» Exercise directions
From the line containing "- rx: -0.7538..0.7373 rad" down to the line containing "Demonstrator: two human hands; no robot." in the records below, reproduce every line exactly, ends included, and omit all others.

:: Dataset ::

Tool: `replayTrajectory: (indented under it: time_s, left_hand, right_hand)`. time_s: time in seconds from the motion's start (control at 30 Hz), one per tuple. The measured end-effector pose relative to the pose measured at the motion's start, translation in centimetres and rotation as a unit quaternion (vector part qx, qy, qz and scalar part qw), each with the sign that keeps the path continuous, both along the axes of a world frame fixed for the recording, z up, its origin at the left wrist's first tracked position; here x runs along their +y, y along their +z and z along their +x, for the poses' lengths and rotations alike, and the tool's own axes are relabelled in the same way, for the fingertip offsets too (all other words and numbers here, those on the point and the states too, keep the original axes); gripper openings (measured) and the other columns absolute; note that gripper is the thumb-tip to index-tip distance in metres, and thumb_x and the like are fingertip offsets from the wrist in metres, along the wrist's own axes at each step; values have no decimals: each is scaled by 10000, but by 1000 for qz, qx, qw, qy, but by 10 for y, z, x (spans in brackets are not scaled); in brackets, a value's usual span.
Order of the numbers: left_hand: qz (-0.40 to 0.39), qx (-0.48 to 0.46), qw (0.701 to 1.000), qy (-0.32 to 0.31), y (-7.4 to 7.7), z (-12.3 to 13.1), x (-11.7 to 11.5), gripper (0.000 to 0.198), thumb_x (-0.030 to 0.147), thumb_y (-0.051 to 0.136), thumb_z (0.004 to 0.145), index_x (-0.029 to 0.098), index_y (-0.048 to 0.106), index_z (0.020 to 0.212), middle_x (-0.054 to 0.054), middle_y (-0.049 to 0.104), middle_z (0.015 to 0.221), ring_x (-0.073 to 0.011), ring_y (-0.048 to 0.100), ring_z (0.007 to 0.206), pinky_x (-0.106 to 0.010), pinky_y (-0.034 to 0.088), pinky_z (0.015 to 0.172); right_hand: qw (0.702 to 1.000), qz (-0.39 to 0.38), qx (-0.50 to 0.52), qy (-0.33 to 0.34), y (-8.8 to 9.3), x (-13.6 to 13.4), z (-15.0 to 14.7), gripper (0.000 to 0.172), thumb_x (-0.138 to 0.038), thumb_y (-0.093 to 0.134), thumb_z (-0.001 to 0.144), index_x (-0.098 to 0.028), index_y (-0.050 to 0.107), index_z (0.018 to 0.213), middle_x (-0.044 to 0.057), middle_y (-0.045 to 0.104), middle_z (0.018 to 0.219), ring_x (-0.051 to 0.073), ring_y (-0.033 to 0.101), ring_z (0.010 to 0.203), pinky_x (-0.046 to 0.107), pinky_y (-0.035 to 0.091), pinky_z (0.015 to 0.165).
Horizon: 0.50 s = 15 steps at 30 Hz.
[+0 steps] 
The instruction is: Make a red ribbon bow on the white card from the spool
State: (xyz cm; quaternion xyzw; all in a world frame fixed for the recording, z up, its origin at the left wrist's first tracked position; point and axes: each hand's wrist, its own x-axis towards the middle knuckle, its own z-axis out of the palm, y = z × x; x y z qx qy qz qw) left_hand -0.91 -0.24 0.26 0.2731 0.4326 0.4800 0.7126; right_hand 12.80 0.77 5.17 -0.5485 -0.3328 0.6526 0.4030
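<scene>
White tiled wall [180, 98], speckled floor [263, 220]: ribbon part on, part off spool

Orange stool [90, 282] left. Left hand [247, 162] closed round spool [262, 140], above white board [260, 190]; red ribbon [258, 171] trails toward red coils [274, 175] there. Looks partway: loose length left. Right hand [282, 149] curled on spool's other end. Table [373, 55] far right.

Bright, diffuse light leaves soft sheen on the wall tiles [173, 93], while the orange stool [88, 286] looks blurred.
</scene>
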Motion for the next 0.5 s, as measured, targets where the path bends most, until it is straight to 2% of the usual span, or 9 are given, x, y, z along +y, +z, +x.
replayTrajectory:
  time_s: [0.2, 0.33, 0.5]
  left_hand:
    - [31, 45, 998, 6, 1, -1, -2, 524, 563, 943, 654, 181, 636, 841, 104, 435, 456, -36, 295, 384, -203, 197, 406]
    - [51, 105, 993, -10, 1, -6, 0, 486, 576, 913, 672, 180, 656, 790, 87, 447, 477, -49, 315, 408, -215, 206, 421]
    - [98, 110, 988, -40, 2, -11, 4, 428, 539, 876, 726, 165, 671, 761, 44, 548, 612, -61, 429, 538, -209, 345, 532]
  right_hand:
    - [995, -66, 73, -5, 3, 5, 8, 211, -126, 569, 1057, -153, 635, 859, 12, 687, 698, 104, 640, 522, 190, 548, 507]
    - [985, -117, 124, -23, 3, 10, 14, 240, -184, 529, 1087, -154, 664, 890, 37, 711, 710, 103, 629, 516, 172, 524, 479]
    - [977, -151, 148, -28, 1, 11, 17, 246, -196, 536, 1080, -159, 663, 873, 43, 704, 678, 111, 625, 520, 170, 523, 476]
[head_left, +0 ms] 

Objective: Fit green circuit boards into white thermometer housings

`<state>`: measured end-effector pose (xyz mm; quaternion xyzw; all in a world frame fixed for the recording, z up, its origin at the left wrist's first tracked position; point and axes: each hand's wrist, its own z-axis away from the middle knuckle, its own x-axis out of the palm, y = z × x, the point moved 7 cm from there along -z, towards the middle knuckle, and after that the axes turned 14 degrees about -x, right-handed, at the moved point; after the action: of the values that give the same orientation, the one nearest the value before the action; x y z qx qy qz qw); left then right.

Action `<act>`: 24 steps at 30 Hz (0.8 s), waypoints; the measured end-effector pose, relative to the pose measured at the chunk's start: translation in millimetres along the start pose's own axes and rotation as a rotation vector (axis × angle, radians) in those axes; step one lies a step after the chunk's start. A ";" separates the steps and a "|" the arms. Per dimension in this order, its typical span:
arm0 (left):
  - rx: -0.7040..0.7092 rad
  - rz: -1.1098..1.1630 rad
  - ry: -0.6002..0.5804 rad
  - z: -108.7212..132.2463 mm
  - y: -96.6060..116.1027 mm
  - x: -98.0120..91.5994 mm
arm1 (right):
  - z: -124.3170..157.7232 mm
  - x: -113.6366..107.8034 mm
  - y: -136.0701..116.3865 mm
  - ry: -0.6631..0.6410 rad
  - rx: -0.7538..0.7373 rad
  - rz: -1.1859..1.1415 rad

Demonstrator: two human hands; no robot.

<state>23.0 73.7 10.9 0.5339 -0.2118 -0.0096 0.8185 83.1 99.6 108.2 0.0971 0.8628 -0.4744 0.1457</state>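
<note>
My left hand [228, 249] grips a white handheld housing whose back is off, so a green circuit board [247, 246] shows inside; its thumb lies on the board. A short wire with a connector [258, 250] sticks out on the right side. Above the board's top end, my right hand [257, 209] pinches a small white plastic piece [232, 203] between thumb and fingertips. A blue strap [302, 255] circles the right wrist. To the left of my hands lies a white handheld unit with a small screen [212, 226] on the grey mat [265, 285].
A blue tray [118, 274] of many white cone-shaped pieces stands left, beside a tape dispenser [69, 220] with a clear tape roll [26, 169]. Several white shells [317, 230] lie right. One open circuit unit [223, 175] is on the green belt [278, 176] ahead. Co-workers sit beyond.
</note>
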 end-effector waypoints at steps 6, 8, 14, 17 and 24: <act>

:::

» Result
  - rx: -0.7538..0.7373 rad
  - rz: -1.1859..1.1415 rad

Demonstrator: two human hands; no robot.

This answer requires nothing more.